GOAL OF THE EXERCISE: Reproduce exactly the lines below from the one containing "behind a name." through the one containing "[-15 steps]", including both, and nothing else.

--- STORED DATA Enclosed Below ---

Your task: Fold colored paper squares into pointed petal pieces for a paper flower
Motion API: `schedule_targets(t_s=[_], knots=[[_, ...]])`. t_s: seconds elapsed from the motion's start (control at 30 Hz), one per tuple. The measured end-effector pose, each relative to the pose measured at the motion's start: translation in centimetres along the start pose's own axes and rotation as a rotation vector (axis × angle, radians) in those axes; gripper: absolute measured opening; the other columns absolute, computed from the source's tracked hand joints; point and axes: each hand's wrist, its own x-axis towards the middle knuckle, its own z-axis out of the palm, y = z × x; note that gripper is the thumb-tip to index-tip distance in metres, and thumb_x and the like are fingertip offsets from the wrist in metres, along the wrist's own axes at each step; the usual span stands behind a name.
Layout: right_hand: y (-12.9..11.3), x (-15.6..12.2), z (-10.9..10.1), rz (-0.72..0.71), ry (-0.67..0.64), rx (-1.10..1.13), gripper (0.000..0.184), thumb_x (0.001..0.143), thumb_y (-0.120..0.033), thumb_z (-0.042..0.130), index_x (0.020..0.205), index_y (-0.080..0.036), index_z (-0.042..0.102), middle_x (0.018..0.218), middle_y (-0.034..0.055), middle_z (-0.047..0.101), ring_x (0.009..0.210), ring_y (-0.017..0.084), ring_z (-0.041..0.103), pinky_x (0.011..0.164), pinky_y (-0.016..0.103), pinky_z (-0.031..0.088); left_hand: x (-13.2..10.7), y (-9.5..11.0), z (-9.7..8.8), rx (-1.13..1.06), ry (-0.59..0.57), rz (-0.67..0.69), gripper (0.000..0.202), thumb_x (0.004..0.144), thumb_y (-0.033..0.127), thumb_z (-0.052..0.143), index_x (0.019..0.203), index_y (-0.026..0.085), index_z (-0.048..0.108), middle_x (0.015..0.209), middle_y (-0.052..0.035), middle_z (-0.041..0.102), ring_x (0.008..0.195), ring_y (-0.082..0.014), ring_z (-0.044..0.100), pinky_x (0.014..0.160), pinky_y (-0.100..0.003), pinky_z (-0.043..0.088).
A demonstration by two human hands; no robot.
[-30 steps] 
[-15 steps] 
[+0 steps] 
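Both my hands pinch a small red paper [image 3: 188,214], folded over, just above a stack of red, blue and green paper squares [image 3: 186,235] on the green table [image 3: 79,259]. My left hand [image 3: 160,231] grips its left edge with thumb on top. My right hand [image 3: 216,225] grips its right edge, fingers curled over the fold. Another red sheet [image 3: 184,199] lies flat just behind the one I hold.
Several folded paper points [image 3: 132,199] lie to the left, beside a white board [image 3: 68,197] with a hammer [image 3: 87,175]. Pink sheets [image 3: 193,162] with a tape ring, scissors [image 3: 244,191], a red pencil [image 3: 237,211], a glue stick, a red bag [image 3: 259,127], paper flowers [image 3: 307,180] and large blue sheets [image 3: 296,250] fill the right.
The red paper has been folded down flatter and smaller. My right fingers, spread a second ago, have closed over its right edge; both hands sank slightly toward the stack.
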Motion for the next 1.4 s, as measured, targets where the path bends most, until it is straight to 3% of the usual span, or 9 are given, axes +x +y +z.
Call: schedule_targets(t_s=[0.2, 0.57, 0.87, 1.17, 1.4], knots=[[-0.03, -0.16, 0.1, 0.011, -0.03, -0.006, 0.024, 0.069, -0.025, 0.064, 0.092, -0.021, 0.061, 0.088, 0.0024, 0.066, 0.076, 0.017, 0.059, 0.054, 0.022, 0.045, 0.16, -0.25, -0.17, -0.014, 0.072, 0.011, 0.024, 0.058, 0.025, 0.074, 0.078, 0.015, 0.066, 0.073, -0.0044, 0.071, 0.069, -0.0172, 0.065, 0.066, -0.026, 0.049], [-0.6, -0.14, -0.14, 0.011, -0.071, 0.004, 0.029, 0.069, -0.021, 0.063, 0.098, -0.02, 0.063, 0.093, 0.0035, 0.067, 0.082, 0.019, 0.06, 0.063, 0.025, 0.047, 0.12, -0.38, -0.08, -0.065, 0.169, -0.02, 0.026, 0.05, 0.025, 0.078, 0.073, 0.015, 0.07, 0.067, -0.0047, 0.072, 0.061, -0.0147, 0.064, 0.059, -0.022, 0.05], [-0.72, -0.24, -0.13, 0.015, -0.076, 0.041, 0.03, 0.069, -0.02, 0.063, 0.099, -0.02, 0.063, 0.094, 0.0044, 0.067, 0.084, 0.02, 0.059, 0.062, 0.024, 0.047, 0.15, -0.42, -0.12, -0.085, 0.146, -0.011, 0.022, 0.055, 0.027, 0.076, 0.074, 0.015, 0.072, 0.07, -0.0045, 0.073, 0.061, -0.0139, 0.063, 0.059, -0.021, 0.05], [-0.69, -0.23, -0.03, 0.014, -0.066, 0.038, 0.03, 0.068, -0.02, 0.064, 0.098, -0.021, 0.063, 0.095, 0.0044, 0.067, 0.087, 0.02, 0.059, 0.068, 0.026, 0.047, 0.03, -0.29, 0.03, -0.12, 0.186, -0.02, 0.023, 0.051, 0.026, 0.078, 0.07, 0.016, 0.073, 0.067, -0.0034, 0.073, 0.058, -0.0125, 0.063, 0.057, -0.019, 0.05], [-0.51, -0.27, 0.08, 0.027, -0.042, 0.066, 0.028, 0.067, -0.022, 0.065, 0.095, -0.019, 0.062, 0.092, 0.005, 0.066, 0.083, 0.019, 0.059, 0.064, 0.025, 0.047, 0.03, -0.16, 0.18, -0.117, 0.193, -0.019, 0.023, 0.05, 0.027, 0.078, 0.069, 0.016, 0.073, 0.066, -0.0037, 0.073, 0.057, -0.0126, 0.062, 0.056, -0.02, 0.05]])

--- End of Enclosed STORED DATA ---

EXERCISE SOLUTION:
Motion API: `schedule_targets(t_s=[_], knots=[[_, ...]])`. t_s: seconds elapsed from the motion's start (control at 30 Hz), one per tuple. The measured end-effector pose, each relative to the pose measured at the motion's start: translation in centimetres along the start pose's own axes and rotation as a rotation vector (axis × angle, radians) in those axes; gripper: absolute measured opening; the other columns absolute, computed from the source's tracked hand joints; point and axes: each hand's wrist, its own x-axis towards the middle knuckle, its own z-axis out of the palm, y = z × x; note that gripper is the thumb-tip to index-tip distance in metres, and thumb_x and the like are fingertip offsets from the wrist in metres, along the wrist's own axes at each step; the usual span stands behind a name.
Layout: right_hand: y (-12.9..11.3), x (-15.6..12.2), z (-10.9..10.1), rz (-0.72..0.71), ry (-0.67..0.64), rx (-1.10..1.13), gripper (0.000..0.184), thumb_x (0.001..0.143), thumb_y (-0.120..0.033), thumb_z (-0.042..0.130), index_x (0.020..0.205), index_y (-0.080..0.036), index_z (-0.042..0.102), middle_x (0.018..0.218), middle_y (-0.034..0.055), middle_z (-0.047..0.101), ring_x (0.009..0.210), ring_y (-0.017..0.084), ring_z (-0.041..0.103), pinky_x (0.011..0.164), pinky_y (-0.016..0.103), pinky_z (-0.031..0.088); left_hand: x (-13.2..10.7), y (-9.5..11.0), z (-9.7..8.8), rx (-1.13..1.06), ry (-0.59..0.57), rz (-0.67..0.69), gripper (0.000..0.202), thumb_x (0.004..0.144), thumb_y (-0.033..0.127), thumb_z (-0.052..0.143), index_x (0.019..0.203), index_y (-0.026..0.085), index_z (-0.048..0.108), middle_x (0.015..0.209), middle_y (-0.052..0.035), middle_z (-0.041..0.102), ring_x (0.008..0.195), ring_y (-0.082..0.014), ring_z (-0.044..0.100), pinky_x (0.014..0.160), pinky_y (-0.100..0.003), pinky_z (-0.043..0.088).
A demonstration by two human hands; no robot.
[-30 steps] 
[-15 steps] 

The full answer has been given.